Every £1 spent on contraception saves the NHS £11. Despite this, Dr Walling has found that some PCTs are rationing LARC funding to GP practices with thousands of women patients, with some practices funded to fit only one LARC method per month. GPs are also struggling to get PCT funding for training needed to fit LARC methods. Others find that PCTs force them to wait until a new financial year before funding LARCs- meaning patients can wait for months at an unnecessarily high risk of unintended pregnancy.
Dr Walling argues that new policy directives and funding from the Department of Health aimed at increasing LARC use can only be as good as the funding and training given to GPs to enable them to offer them, saying:
‘Evidence shows that Primary Care Trusts are still blocking the greater use of longer-acting contraceptive methods, against the recommendations of NICE guidance issued 3 years ago. This is directly contributing to the high unintended pregnancy rate in the UK.
‘It’s just too costly for GPs to offer these methods if they’re not supported by their PCTs financially to do so. In the end, it’s patients trying to protect themselves from unintended pregnancy who lose out.’
Notes for Editors:
According to the Government, the prevention of unintended pregnancy by NHS contraception services saves the NHS over £2.5 billion a year (Better prevention, better services, better sexual health: The national strategy for sexual health and HIV, Department of Health, 2001)

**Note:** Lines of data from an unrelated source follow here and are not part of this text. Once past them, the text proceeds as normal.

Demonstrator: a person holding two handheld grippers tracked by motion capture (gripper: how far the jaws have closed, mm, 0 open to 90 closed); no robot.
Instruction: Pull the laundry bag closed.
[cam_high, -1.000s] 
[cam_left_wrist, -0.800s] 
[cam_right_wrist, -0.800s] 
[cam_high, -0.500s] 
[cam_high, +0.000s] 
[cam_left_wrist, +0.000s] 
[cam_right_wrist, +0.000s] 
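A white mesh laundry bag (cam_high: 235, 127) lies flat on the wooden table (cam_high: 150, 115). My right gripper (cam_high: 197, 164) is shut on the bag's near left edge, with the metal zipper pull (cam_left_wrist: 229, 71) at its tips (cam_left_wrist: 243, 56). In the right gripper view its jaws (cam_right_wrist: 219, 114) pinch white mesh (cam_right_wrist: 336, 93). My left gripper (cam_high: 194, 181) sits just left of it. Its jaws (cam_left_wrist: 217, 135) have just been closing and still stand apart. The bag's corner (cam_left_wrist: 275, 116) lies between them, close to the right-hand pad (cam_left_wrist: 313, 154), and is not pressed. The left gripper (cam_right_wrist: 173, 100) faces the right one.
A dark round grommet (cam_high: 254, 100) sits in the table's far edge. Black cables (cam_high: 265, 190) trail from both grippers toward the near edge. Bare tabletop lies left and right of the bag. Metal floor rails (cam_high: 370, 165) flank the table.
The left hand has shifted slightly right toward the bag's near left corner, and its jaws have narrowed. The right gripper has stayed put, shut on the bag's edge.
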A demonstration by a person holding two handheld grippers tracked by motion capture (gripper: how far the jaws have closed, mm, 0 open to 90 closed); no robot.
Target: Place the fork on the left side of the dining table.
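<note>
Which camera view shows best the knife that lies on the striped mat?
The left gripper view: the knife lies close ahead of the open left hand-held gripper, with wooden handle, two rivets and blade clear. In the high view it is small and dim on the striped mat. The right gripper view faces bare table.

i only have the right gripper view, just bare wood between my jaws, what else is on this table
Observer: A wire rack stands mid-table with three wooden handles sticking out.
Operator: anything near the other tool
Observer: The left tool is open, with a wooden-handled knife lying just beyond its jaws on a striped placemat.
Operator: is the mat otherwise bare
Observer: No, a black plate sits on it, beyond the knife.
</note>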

The 2005 NICE guidance on LARCS recommended that women be given access to LARC methods which are more cost effective than other forms of contraception as well as extremely effective at preventing pregnancy. (http://www.nice.org.uk/CG30)
Research shows that every £1 spent on contraceptive services saves the NHS £11.
Research shows the NHS could save almost £1 billion over 15 years by investing in contraception services and speeding up women’s access to abortion services by just ten days. (McGuire, A. and Hughes, D., The Economics of Family Planning Services, fpa, 1995)
The failure rate for male condoms is 15% according to ‘typical’ use, and 8% for the contraceptive pill. (See Table 2 of ‘Reducing Unintended Pregnancy in the United States’ ‘Contraception’, Editorial January 2008, Association of Reproductive Health Professionals.)